Code to reproduce ImageNet in 18 minutes, by Andrew Shaw and Yaroslav Bulatov (also thanks to Jeremy Howard).
Pre-requisites: Python 3.6 or higher
pip install -r requirements.txt
aws configure (or set your AWS_ACCESS_KEY_ID/AWS_SECRET_ACCESS_KEY/AWS_DEFAULT_REGION)

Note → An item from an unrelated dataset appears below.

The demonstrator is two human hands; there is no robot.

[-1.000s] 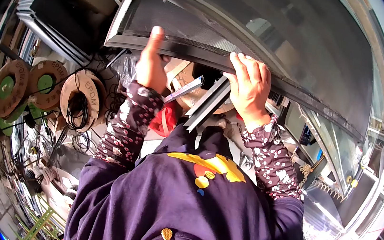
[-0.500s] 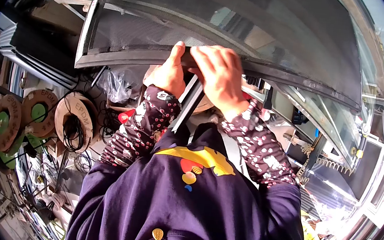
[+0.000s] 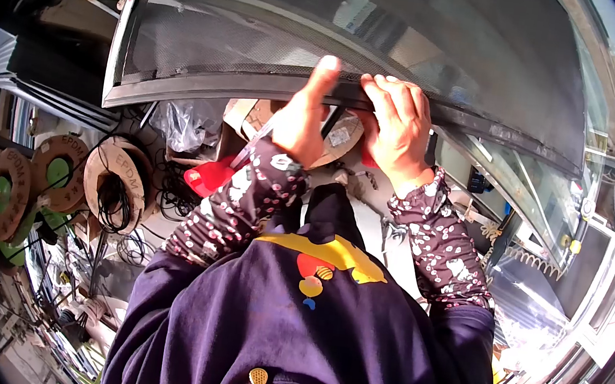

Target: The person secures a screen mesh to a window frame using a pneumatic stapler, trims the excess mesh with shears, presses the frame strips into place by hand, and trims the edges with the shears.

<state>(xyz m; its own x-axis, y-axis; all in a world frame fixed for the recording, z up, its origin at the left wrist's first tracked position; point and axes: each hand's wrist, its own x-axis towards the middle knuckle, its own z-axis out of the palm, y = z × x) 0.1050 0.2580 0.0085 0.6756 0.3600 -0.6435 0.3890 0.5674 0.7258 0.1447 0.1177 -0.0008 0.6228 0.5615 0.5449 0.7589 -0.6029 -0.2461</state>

python train.py # pre-warming
python train.py
To run with smaller number of machines:
python train.py --machines=1
python train.py --machines=4
python train.py --machines=8
python train.py --machines=16
Machines print progress to local stdout as well as logging TensorBoard event files to EFS. You can:
- launch tensorboard using tools/launch_tensorboard.py
That will provide a link to tensorboard instance which has loss graph under "losses" group. You'll see something like this under "Losses" tab
- Connect to one of the instances using instructions printed during launch. Look for something like this
2018-09-06 17:26:23.562096 15.imagenet: To connect to 15.imagenet
ssh -i /Users/yaroslav/.ncluster/ncluster5-yaroslav-316880547378-us-east-1.pem -o StrictHostKeyChecking=no ubuntu@18.206.193.26
tmux a
This will connect you to tmux session and you will see something like this
.997 (65.102) Acc@5 85.854 (85.224) Data 0.004 (0.035) BW 2.444 2.445
Epoch: [21][175/179] Time 0.318 (0.368) Loss 1.4276 (1.4767) Acc@1 66.169 (65.132) Acc@5 86.063 (85.244) Data 0.004 (0.035) BW 2.464 2.466
Changing LR from 0.4012569832402235 to 0.40000000000000013
Epoch: [21][179/179] Time 0.336 (0.367) Loss 1.4457 (1.4761) Acc@1 65.473 (65.152) Acc@5 86.061 (85.252) Data 0.004 (0.034) BW 2.393 2.397
Test: [21][5/7] Time 0.106 (0.563) Loss 1.3254 (1.3187) Acc@1 67.508 (67.693) Acc@5 88.644 (88.315)
Test: [21][7/7] Time 0.105 (0.432) Loss 1.4089 (1.3346) Acc@1 67.134 (67.462) Acc@5 87.257 (88.124)
~~21 0.31132 67.462 88.124
The last number indicates that at epoch 21 the run got 67.462 top-1 test accuracy and 88.124 top-5 test accuracy.